* [PROBLEM REQUIREMENTS]: The entries that follow need to be reproduced exactly, minus any images.

(Beginning of RECORDS TO PROCESS)

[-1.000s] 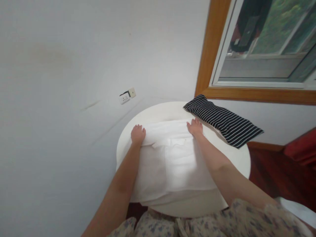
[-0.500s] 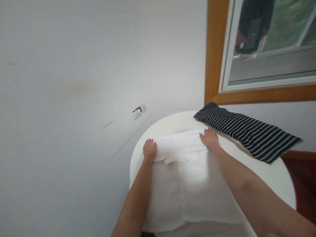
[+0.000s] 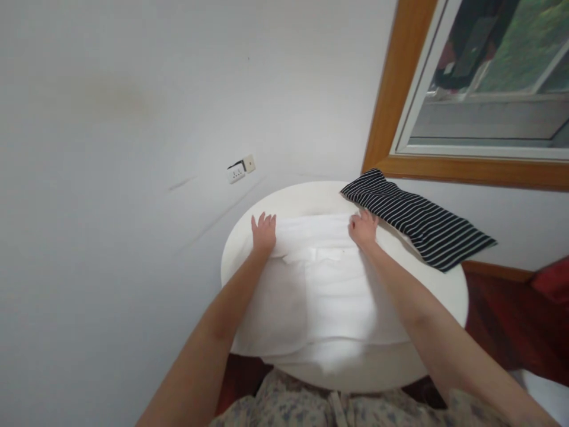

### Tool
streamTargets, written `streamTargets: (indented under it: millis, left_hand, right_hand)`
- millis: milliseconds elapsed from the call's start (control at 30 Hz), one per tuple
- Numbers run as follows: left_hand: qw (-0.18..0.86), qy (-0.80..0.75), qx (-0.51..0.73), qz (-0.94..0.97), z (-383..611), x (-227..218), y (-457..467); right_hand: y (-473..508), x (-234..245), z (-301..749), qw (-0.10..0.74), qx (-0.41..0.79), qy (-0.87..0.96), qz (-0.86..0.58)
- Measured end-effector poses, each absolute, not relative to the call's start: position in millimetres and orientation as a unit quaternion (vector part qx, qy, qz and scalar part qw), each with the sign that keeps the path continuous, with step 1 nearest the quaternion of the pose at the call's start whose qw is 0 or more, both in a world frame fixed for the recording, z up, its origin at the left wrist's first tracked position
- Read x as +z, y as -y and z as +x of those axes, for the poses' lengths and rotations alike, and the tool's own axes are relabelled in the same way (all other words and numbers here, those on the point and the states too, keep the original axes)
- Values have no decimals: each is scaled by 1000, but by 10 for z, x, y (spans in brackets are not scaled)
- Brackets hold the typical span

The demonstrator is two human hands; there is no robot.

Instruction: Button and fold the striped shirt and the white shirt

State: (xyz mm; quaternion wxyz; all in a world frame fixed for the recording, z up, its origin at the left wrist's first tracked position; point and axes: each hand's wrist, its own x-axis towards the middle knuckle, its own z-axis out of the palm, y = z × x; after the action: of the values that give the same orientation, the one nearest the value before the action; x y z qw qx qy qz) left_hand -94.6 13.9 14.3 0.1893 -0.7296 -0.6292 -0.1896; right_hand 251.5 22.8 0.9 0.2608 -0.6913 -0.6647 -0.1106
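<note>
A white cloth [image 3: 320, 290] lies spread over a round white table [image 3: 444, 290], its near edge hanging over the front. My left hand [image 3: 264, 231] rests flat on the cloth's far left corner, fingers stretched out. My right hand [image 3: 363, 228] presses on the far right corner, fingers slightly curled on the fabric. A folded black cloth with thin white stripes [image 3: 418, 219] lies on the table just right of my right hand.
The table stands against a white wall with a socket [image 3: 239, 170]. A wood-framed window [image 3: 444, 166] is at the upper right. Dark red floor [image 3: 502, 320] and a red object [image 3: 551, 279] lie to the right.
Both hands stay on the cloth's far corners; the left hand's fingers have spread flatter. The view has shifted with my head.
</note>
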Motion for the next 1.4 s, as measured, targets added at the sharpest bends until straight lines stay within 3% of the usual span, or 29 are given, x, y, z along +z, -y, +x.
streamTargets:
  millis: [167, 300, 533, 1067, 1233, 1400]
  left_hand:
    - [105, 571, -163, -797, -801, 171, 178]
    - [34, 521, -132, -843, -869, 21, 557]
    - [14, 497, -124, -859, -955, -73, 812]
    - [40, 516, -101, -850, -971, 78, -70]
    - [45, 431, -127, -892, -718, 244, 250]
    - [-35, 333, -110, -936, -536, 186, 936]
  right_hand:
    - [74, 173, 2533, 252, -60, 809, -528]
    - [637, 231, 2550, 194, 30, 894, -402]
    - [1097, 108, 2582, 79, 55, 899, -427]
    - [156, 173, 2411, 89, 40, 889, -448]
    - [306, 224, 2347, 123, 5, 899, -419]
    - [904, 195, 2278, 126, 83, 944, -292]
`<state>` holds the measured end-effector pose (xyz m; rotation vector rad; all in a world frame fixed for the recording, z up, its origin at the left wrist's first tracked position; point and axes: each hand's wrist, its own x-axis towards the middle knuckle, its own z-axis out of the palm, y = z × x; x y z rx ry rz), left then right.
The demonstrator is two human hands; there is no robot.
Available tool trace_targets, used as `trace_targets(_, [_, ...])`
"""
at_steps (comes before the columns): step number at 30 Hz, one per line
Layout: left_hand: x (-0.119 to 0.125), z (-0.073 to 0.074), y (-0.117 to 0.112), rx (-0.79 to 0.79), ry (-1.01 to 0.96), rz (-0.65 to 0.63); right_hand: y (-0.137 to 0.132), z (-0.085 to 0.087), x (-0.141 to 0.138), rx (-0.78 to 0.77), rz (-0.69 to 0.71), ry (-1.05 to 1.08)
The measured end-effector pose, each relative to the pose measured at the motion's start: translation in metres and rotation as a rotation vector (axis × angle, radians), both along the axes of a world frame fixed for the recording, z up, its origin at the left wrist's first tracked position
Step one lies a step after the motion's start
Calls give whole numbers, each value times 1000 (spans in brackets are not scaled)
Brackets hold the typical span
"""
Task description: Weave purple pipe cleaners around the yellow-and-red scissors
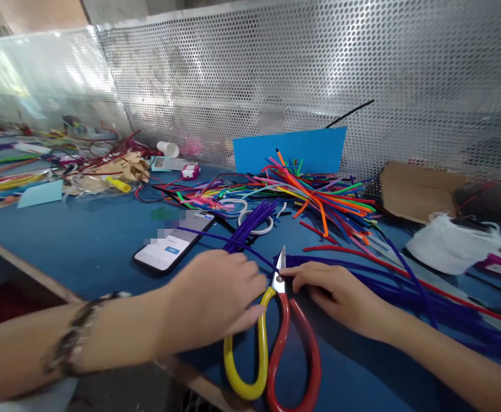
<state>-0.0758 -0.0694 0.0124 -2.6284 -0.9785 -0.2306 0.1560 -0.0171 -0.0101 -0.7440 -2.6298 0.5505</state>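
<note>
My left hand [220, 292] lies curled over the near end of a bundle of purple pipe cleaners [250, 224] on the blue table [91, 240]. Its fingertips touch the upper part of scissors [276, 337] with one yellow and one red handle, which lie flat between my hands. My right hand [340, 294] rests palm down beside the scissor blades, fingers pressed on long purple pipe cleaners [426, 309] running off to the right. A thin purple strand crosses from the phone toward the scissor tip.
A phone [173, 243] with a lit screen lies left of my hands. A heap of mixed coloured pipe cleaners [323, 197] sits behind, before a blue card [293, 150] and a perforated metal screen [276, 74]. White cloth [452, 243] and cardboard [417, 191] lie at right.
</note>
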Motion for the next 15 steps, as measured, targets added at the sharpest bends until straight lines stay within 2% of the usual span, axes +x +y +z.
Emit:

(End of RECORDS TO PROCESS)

* [EXPECTED ANSWER]:
[-1.000s] 
[-0.500s] 
[+0.000s] 

### Tool
streamTargets, written `streamTargets: (indented under it: millis, left_hand, right_hand)`
- millis: milliseconds elapsed from the call's start (control at 30 Hz), one per tuple
- Numbers run as follows: left_hand: qw (-0.18..0.86), qy (-0.80..0.75), qx (-0.51..0.73), qz (-0.94..0.97), z (-383..611), x (-227..218), y (-457..467); right_hand: y (-473..508), x (-234..245), z (-301..749), qw (-0.10..0.74), qx (-0.41..0.79), qy (-0.87..0.96), qz (-0.86..0.58)
- Measured end-effector poses, each absolute, not relative to the call's start: position in millimetres and orientation as a unit quaternion (vector part qx, qy, qz and scalar part qw), each with the sign that keeps the path continuous, with step 1 nearest the quaternion of the pose at the call's start whose qw is 0 or more, both in a world frame fixed for the recording, z up, its origin at the left wrist's first tracked position
- Read x as +z, y as -y and z as +x of those axes, for the poses' lengths and rotations alike, and the tool's own axes are relabelled in the same way (all other words and numbers here, those on the point and the states too, keep the original axes)
- Values have no decimals: each is scaled by 1000, but by 10 for z, x, y (spans in brackets are not scaled)
- Brackets hold the typical span

The demonstrator is two human hands; there is no robot.

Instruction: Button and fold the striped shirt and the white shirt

State: (xyz mm; quaternion wxyz; all in a world frame fixed for the recording, z up, its origin at the left wrist's first tracked position; point and axes: each hand's wrist, its own x-axis towards the middle knuckle, its own z-axis out of the palm, y = z × x; after the action: of the values that give the same orientation, the one nearest the value before the action; x y z qw qx qy qz) left_hand -94.6 13.9 14.3 0.1893 -0.7296 -0.6292 -0.1896; right_hand 251.5 22.8 0.9 0.2608 -0.6913 -0.6647 -0.1106
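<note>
A white cloth [image 3: 320, 290] lies spread over a round white table [image 3: 444, 290], its near edge hanging over the front. My left hand [image 3: 264, 231] rests flat on the cloth's far left corner, fingers stretched out. My right hand [image 3: 363, 228] presses on the far right corner, fingers slightly curled on the fabric. A folded black cloth with thin white stripes [image 3: 418, 219] lies on the table just right of my right hand.
The table stands against a white wall with a socket [image 3: 239, 170]. A wood-framed window [image 3: 444, 166] is at the upper right. Dark red floor [image 3: 502, 320] and a red object [image 3: 551, 279] lie to the right.
Both hands stay on the cloth's far corners; the left hand's fingers have spread flatter. The view has shifted with my head.
</note>
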Motion for the next 1.4 s, as measured, targets added at the sharpest bends until straight lines stay within 3% of the usual span, or 29 are given, x, y, z along +z, -y, +x.
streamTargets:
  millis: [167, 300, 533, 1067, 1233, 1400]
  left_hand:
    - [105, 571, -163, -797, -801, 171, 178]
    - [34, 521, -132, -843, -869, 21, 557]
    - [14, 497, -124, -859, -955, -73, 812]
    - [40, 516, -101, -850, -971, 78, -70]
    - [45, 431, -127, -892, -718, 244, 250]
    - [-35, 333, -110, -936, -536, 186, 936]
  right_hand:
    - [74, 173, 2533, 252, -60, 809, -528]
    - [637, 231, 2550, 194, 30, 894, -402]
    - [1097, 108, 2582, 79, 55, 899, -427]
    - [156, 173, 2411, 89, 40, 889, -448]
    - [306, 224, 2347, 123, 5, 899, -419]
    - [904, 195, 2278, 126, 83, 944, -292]
`<state>` holds the measured end-effector pose (xyz m; rotation vector rad; all in a world frame fixed for the recording, z up, its origin at the left wrist's first tracked position; point and axes: each hand's wrist, its own x-axis towards the middle knuckle, its own z-axis out of the palm, y = z × x; x y z rx ry rz), left then right.
The demonstrator is two human hands; there is no robot.
Available tool trace_targets, used as `trace_targets(_, [_, ...])`
"""
at_steps (comes before the columns): step number at 30 Hz, one per line
Layout: left_hand: x (-0.119 to 0.125), z (-0.073 to 0.074), y (-0.117 to 0.112), rx (-0.79 to 0.79), ry (-1.01 to 0.96), rz (-0.65 to 0.63); right_hand: y (-0.137 to 0.132), z (-0.085 to 0.087), x (-0.141 to 0.138), rx (-0.78 to 0.77), rz (-0.69 to 0.71), ry (-1.05 to 1.08)
The measured end-effector pose, each relative to the pose measured at the motion's start: translation in metres and rotation as a rotation vector (axis × angle, radians), both along the axes of a world frame fixed for the recording, z up, its origin at the left wrist's first tracked position
Step one lies a step after the motion's start
Calls give whole numbers, each value times 1000 (spans in brackets are not scaled)
Brackets hold the typical span
"""
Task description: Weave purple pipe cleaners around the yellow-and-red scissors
<state>-0.0758 -0.0694 0.0124 -2.6284 -0.9785 -0.2306 0.1560 -0.0171 -0.0101 -0.7440 -2.6298 0.5505</state>
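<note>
My left hand [220, 292] lies curled over the near end of a bundle of purple pipe cleaners [250, 224] on the blue table [91, 240]. Its fingertips touch the upper part of scissors [276, 337] with one yellow and one red handle, which lie flat between my hands. My right hand [340, 294] rests palm down beside the scissor blades, fingers pressed on long purple pipe cleaners [426, 309] running off to the right. A thin purple strand crosses from the phone toward the scissor tip.
A phone [173, 243] with a lit screen lies left of my hands. A heap of mixed coloured pipe cleaners [323, 197] sits behind, before a blue card [293, 150] and a perforated metal screen [276, 74]. White cloth [452, 243] and cardboard [417, 191] lie at right.
</note>
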Motion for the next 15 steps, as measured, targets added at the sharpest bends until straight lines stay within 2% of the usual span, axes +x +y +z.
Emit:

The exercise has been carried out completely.